Эпохальное событие произошло в тот момент, когда я помогал составлять жалобу одному сидельцу с особого режима. Тогда разделения по режимам не проводилось: все больные одинаковы. Правильно, с точки зрения медицинской этики, и довольно интересно на бытовом уровне. Каторжане, имевшие за плечами несколько ходок, закалённые на пересылках и по-настоящему исповедующие тюремные понятия, делились воспоминаниями и опытом. Не давили, не навязывали свою волю, вели скромно и с достоинством. Они называли нас, первоходок, «братишками» и, если чего просили, никому в голову не приходило отказать заслуженному сидельцу, — срок в тюрьме положено уважать. С оговоркой, если статья правильная.
В тот момент в коридоре зашумели, в палату заглянул сосед и всех ошарашил:
— Братцы, скачуха! К Седьмому ноябрю Горбатый, объявил!
На человеческом языке это означало, что главой государства Горбачёвым объявлена амнистия к годовщине 70-летия Великой Октябрьской революции. Через день принесли газеты с Указом. Амнистия в жизни зека событие волнующее. Но, обычно попадают под раздачу немногие: ветераны, старики, малолетки и беременные женщины по лёгким статьям. Я помню амнистию по случаю смерти Леонида Ильича, и что? Получил на всю катушку с довеском! Но тут случай был особый!
Смысл эпохального указа от 18.06.1987 г. состоял в следующем. Если отсидел треть срока по приговору, если не имеешь нарушений и участвуешь в общественной жизни, как говорится, твердо встал на путь исправления, тогда тебе половинят оставшийся срок.
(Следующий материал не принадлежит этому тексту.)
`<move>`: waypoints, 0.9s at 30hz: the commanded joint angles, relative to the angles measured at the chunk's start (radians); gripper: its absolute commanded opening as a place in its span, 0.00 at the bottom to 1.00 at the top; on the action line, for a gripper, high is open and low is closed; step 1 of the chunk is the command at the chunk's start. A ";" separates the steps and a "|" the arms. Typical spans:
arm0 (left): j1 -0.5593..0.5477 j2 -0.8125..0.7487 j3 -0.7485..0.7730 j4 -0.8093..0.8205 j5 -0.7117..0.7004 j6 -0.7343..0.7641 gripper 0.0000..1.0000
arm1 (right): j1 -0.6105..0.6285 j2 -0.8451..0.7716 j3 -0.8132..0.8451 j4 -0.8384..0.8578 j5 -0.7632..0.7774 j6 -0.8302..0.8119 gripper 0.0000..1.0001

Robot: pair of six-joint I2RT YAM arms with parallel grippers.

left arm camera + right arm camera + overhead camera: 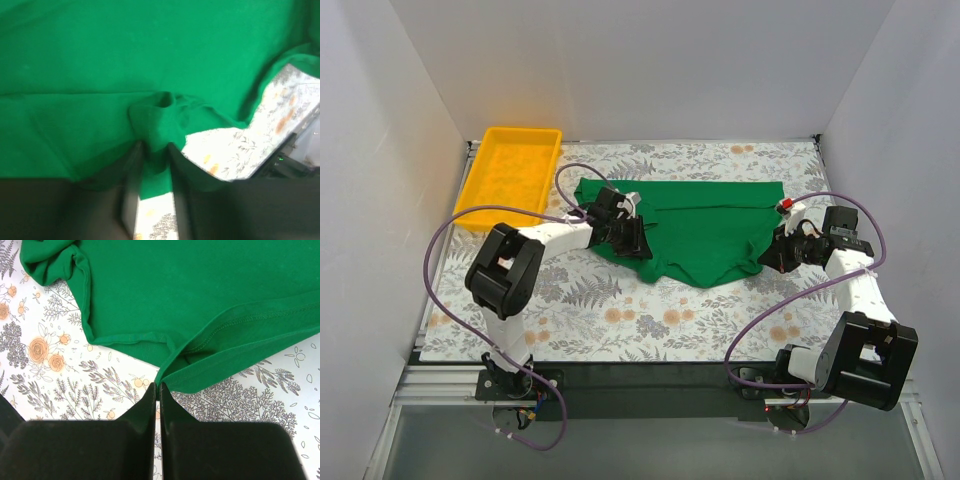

То есть, сокращают дальнейшее наказание вдвое! Я попадал под указ! Вооружившись карандашом и бумагой, стал вычислять, что мне светит. Ошеломляюще: больше трех лет! Извечная зековская привычка «нарезать круги» с заложенными за спину руками, — это про меня. Я бесконечно долго бороздил больничный коридор, наматывая километры и лихорадочно обдумывая будущую жизнь. Но ещё предстоит вернуться на зону, писать заявление, снимать взыскание и надеяться на милость властей — не ровён час, администрация учреждения завернёт, не пропустит. Я с нетерпением ждал выписки. Славу Богу, ничего серьёзного со здоровьем! Спустя месяц я, наконец, возвратился в Форносово.